Il y a mieux parmi ses sœurs, mais ce serait plus cher ! Cette opération juteuse -il oubliera vite le cynisme du marché- lui permettrait en tout cas de sauver son château et de faire vivre sa famille. Un peu comme Georges Dandin, paysan qui veut s’allier à s’allier à l’aristocratie et qui le payera cher, Galuchon rêve que sa fille puisse un jour devenir comtesse, même s’il faut y mettre le prix ! Vieille histoire humaine, encore valable sous des aspects différents…
Mais soudain, le comte va avoir une vision extraordinaire : Saint-François d’Assise lui apparait et lui reproche de ne pas bien traiter les siens et lui donne son livre à lire. Le comte alors comme foudroyé par la grâce, décide en fou de Dieu qu’il est devenu, de protéger les animaux y compris les araignées dont son château pullule, d’acheter une roulotte pour y faire vivre toute sa famille et il ira sur les routes prêcher la bonne parole…

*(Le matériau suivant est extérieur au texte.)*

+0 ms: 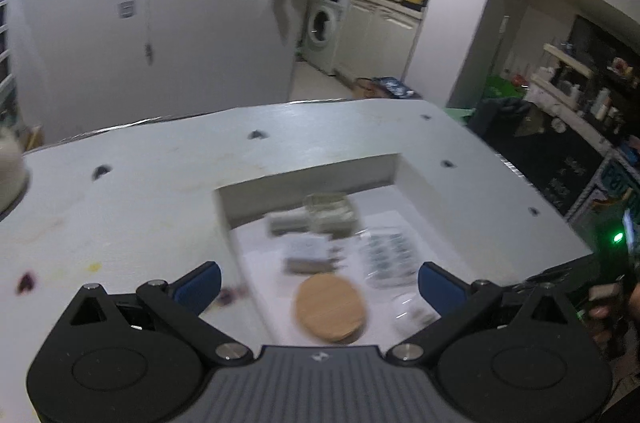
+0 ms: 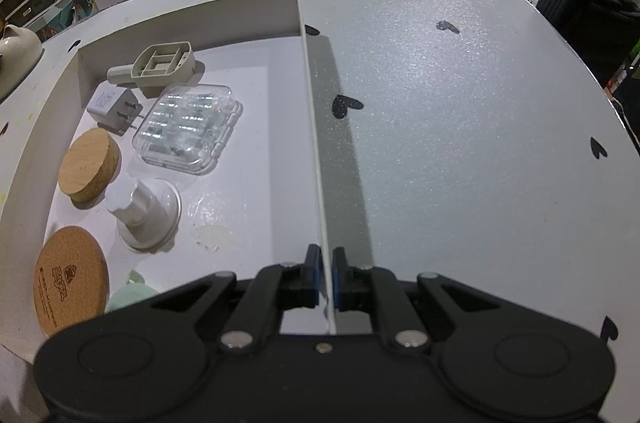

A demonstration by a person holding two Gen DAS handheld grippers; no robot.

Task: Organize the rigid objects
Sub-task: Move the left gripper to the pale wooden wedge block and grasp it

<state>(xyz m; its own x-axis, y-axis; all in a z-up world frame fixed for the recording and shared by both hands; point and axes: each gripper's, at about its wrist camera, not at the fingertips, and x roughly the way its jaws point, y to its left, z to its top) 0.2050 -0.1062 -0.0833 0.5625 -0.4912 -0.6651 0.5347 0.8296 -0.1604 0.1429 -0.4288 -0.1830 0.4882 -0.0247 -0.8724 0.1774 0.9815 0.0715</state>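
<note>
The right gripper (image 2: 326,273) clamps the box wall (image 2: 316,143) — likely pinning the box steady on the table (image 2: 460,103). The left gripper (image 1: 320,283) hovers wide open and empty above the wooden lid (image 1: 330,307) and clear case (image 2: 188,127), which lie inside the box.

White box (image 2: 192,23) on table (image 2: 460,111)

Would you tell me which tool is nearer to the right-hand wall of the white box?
Right. The right tool is shut on that box wall; the left tool hangs open above the box's contents, clear of the wall.
</note>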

Et il refusera aux Galuchon qui le prennent très mal, de marier son fils à leur fille. Il veut en effet se marier lui, avec une très jeune et belle prostituée du secteur, dite la Langouste, très à l’aise dans son activité qui ne lui déplait pas du tout. Clérambard, lui, la trouve charmante et considère qu’après tout, elle est victime de la société… Il serait même tout près de céder à ses charmes, comme le fait régulièrement lui, Maître Galuchon. On est ici en plein délire à la Georges Feydeau.
Et cela donne quoi sur le plateau, cette histoire à l’humour des plus noirs, sur fond d’extrémisme religieux et de bêtise humaine? «Misant sur le nombre et la qualité des interprètes, dit Jean-Philippe Daguerre, la beauté et le réalisme des costumes, le spectacle file à un rythme très soutenu (…) la mise en scène balaye conventions et faux semblants avec une belle allégresse. » Malgré cette auto-congratulation, le résultat n’est pas tout à fait à la hauteur! Interprétation inégale, malgré Grégoire Bourbier (le curé et Saint-François d’Assise), Frank Desmet (Clérambard) et Antoine Guiraud (le vicomte), et surtout Flore Vannier-Moreau, tout à fait excellente dans un double rôle -toujours un merveilleux cadeau pour une jeune actrice- de la Langouste, pétillante et drôle et d’Evelyne, la fille sosotte des Galuchon.
Mise en scène honnête -les costumes sont malheureusement assez laids- mais sans grande invention et dramaturgie aux abonnés absents. Il aurait sans doute fallu couper en effet quelques scènes de cette comédie un peu longuette et accélérer le rythme. Et pourquoi ne pas avoir situé la pièce de nos jours? Cela aurait été plus convaincant, l’actualité nous en donne sans cesse des exemples… Par ailleurs, Jean-Philippe Daguerre aurait pu nous épargner ces petits scènes jouées dans la salle: cela fait vraiment faux théâtre d’avant-garde et n’étonne plus personne mais semble être la marque de fabrique du Théâtre 13 ! Et surtout cela manque totalement d’efficacité!
A voir, si vous n’êtes pas trop exigeant. Si vous voulez découvrir cette pièce maintenant bien peu connue mais qui n’a rien perdu de son mordant soixante ans après sa création, mieux vaut la lire ou voir le film qu’Yves Robert en avait tiré avec Philippe Noiret…
Philippe du Vignal
Théâtre 13/Jardin 103 A boulevard Auguste Blanqui, Paris XIII ème, jusqu’au 23 décembre.